The likely effect of the crisis outside the US may result in more illegal migration across the border. Despite the troubles in the US, communities in Mexico near poverty will not weather the lack of funds as easily as much of the United States. Economies tied in with the US will slowly feel the effects of economic troubles in their largest export market. The lack of sympathy for future trade agreements and harder policies on immigration will also likely take hold with the poor economy and continued anti-NAFTA and FTA sentiments in the US Congress. The next American President will have a lot of repair work when beginning his or her job in 2009.

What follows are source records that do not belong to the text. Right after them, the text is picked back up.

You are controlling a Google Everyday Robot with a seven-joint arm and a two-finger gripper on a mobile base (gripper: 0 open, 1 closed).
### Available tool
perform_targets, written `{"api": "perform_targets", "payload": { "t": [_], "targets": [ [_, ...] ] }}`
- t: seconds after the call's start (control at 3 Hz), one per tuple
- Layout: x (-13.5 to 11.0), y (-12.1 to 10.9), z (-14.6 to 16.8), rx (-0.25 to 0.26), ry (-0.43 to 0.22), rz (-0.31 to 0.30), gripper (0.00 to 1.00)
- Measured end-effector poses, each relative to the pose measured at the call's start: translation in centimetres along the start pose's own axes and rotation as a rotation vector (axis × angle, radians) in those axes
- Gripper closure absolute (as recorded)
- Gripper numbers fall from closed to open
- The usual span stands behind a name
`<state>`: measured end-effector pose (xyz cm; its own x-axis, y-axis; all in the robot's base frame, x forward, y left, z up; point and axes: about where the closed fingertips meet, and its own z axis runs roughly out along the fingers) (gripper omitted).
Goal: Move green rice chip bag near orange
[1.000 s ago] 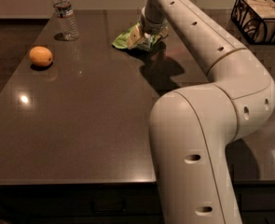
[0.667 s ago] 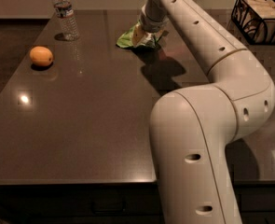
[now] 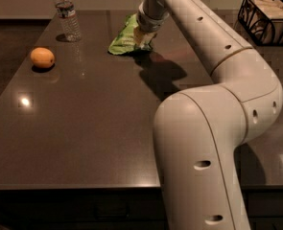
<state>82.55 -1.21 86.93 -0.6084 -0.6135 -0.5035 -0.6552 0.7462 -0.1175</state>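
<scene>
The green rice chip bag (image 3: pixel 123 38) is at the far middle of the dark table, tipped up with its lower edge close to the tabletop. My gripper (image 3: pixel 144 35) comes down from above onto the bag's right side and is shut on it. The orange (image 3: pixel 42 57) lies on the left part of the table, well to the left of the bag and a little nearer to me. My arm hides the bag's right end.
A clear water bottle (image 3: pixel 66 15) stands at the far left, behind the orange. A black wire basket (image 3: pixel 269 19) with items sits at the far right. My white arm (image 3: pixel 213 128) fills the right foreground. The table's front edge (image 3: pixel 74 186) runs along the bottom.
The gripper has drawn the bag a little to the left and tipped it up from the table. The orange and the bottle have not moved.
</scene>
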Motion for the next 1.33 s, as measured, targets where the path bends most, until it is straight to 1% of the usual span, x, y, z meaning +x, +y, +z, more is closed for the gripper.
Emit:
{"api": "perform_targets", "payload": {
  "t": [0.33, 0.67, 1.0, 1.33],
  "targets": [
    [-0.1, 2.7, -0.3, -0.067, 0.01, -0.115, 1.0],
    [0.1, 5.4, -0.5, -0.138, 0.021, -0.232, 1.0],
    [0.3, 8.5, -1.4, -0.218, 0.017, -0.354, 1.0],
    [0.0, 11.5, -2.5, -0.294, -0.006, -0.458, 1.0]
  ]
}}
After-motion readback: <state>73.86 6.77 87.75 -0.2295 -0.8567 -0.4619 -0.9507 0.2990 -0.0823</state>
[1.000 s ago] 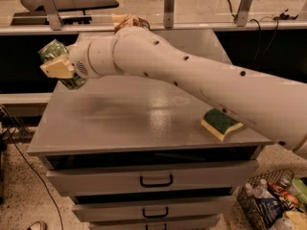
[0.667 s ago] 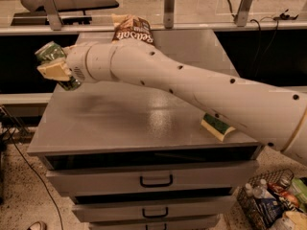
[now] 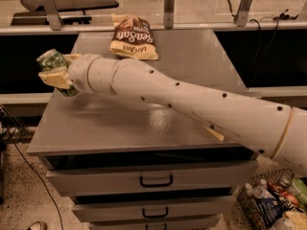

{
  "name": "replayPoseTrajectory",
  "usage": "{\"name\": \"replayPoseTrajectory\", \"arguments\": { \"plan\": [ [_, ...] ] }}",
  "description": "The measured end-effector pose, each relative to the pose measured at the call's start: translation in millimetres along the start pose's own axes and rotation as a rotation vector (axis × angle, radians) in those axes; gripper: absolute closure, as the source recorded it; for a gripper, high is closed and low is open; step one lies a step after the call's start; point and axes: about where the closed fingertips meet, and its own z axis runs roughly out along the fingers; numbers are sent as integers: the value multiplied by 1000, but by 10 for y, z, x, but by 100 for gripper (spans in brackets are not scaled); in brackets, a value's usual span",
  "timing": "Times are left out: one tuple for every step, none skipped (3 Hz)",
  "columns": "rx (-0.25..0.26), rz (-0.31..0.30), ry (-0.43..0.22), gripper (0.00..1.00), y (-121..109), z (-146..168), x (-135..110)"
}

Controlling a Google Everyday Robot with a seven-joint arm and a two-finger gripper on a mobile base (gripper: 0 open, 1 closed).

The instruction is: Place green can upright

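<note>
The green can (image 3: 53,63), shiny with mottled green and white print, is held in my gripper (image 3: 58,72) at the far left, over the left edge of the grey cabinet top (image 3: 115,123). The can is tilted, its silver top pointing up and left, and it is lifted off the surface. The cream fingers (image 3: 56,78) are shut around its body. My long white arm (image 3: 192,104) reaches in from the lower right across the top.
A brown chip bag (image 3: 133,37) lies at the back of the cabinet top. Drawers with black handles (image 3: 156,181) are below the front edge. A wire basket of bottles (image 3: 271,200) stands on the floor at the lower right. Cables trail at the left.
The arm has swung lower and further forward, uncovering the chip bag and covering the yellow sponge at the right. The can stays in the gripper at the left edge.
</note>
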Motion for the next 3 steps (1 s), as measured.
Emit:
{"name": "replayPoseTrajectory", "arguments": {
  "plan": [
    [2, 40, -33, 100, -14, -63, 180],
    [-12, 89, -49, 84, -31, -174, 327],
    [-14, 107, -52, 60, -37, -228, 366]
  ]
}}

Haiti: Often Forgotten, Seldom Fed

Sunday, April 13th, 2008

*This post has also been cross-posted in the FPA’s Latin America Blog.

In 2004 Haiti took the attention of the world community. With the UN making a home in the poorest country in the Americas and the fall of the leader at the time, refugees from Haiti fled on boats, across the Dominican border and through any means possible to escape the chaos of their home country. Ever since, Haitians have tried to escape a bleak future my any means possible. For those who have not left, starvation has set in to punish the people of Haiti even further.

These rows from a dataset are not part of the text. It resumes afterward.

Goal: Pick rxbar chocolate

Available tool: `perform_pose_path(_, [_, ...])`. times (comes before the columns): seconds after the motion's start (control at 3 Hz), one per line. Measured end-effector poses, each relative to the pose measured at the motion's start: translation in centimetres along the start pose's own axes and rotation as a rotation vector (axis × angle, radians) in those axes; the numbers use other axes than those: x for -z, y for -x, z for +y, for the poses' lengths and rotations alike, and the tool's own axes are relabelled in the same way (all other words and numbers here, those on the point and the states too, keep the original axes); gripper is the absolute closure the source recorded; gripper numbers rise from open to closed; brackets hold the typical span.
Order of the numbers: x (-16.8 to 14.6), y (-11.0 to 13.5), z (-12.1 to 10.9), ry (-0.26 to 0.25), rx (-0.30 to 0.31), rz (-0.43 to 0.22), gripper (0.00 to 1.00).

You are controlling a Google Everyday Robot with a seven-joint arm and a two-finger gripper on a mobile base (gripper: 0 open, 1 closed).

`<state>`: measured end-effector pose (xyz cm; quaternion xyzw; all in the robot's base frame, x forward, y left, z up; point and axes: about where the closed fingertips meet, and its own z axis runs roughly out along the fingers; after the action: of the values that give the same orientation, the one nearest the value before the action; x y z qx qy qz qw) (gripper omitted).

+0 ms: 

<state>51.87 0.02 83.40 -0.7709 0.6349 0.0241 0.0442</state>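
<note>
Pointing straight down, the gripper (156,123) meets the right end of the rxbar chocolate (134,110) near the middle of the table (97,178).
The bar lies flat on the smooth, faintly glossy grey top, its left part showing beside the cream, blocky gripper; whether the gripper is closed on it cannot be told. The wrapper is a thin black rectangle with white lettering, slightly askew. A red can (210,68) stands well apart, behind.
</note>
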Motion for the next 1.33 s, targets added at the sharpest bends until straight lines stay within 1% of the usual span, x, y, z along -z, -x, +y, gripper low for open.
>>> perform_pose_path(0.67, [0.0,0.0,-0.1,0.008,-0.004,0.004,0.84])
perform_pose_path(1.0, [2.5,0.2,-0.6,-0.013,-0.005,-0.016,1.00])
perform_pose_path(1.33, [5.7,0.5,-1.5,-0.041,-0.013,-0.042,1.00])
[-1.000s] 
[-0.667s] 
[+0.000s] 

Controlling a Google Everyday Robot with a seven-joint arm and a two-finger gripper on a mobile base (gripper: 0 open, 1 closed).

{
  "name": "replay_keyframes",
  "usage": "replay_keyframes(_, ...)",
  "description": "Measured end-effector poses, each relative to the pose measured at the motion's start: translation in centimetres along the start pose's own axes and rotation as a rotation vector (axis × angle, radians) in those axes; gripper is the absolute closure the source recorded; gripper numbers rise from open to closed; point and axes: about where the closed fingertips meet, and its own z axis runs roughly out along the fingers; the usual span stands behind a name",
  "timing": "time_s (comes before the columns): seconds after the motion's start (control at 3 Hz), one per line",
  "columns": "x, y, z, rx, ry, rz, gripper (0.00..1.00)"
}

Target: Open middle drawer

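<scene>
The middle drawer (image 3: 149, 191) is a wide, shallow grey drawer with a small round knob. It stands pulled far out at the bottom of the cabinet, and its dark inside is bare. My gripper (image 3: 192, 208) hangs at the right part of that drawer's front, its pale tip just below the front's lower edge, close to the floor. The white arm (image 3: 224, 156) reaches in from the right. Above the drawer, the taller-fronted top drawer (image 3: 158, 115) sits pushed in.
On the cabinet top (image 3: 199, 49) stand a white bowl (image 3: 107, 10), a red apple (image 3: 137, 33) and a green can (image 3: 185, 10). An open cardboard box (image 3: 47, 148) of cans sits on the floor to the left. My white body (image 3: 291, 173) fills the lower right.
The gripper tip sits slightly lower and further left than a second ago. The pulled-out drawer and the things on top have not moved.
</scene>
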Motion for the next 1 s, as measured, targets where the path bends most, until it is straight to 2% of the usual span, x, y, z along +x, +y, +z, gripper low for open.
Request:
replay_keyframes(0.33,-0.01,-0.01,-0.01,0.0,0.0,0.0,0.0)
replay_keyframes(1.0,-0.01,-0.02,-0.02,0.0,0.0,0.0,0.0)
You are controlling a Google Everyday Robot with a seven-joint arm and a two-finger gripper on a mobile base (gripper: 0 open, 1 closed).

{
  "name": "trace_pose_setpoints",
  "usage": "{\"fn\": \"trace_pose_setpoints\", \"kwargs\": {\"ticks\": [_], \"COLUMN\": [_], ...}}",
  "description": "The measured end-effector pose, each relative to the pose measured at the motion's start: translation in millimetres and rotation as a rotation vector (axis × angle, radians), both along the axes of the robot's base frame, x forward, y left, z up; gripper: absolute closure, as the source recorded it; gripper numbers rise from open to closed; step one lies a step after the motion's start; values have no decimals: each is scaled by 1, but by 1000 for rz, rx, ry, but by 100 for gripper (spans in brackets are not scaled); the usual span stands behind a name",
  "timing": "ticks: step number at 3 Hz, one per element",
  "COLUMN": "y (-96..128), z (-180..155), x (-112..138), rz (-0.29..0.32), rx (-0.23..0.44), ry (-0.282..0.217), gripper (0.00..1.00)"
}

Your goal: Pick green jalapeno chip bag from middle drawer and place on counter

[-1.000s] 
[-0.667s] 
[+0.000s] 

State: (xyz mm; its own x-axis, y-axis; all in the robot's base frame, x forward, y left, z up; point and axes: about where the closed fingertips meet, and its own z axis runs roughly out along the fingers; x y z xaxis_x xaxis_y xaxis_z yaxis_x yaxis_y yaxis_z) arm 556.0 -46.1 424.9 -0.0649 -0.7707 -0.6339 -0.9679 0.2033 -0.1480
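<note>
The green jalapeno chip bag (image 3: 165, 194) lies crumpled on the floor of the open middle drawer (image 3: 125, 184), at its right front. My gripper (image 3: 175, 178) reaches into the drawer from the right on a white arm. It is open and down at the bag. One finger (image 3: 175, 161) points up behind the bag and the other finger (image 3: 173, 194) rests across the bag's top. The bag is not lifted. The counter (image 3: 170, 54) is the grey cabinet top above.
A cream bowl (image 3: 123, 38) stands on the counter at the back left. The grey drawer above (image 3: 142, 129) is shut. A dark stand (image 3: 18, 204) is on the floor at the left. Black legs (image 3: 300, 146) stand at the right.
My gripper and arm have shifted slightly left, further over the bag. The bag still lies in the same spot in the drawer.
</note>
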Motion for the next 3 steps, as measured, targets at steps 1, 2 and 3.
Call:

A phenomenon in 2008 has taken place. With crops that often were staple food for many now being valued as fuel for cars and machines that do not yet exist, the world’s poor are losing their ability to be fed because there might be an environmental change. While this change may take place in 10-20 years time, the reaction of the markets are to drive the value of cash crops through the roof and produce another commodity which does more harm than good. In line with tobacco, oil, coffee and sugar, the new gold rush may be corn or sugar cane. The result is the same 9,000 strong UN force which came to help stop political violence and crime, are now shooting rubber bullets at Haitians who protest the high food prices and wish to avoid starvation. With an average wage of $2 a day, the environmental concerns of the Developed world has affected the people who care least about the issue to the greatest degree.

Some aid has come to the Haitian people. The OAS has engaged the problem and is sending food aid to the poor people of Haiti. UNICEF has also stepped in to help ease the pressure of possible starvation in the country. These band-aid solutions may not help in the long run however as the rise in fuel prices in the future may become a constant problem as biofuels start to be used. Starvation is already setting in and the only countries to use biofuels are in South America, which has not had a large effect on the world economy as crops used in Brazil, like Sugar Cane, has met production need for food as well as for fuel production. A measured policy response is required, as a shock to food prices has been created by mere talk of a future biofuel alternative without any plan to create sufficient supply and demand. An ironic turn of events is that the problems with oil and countries associated with oil production may be inherited by biofuel producing states with issues of poverty. The difference is that this does not have to be any country’s destiny, as proper planning and a rationalization of environmental and industrial policy should be measured to avoid crisis.

The hyper-reaction and narrow debate surrounding the Global Warming issue often has not had an effect on the world economy, but this first bitter economic shock to the Developing world is a clear disgrace. Countries like Haiti are paying for a theory on Global Warming that is still a very open and debatable issue. Paranoia in the Global Warming debate is driving reactionary policy in the Developed world, and being paid for by the poorest of the poor in the Americas and worldwide. The responsibility of a food shortage crisis should be assumed when creating foreign and local policies for the Developed world in the future, especially if the problems may not exist and the solutions have yet to be implemented.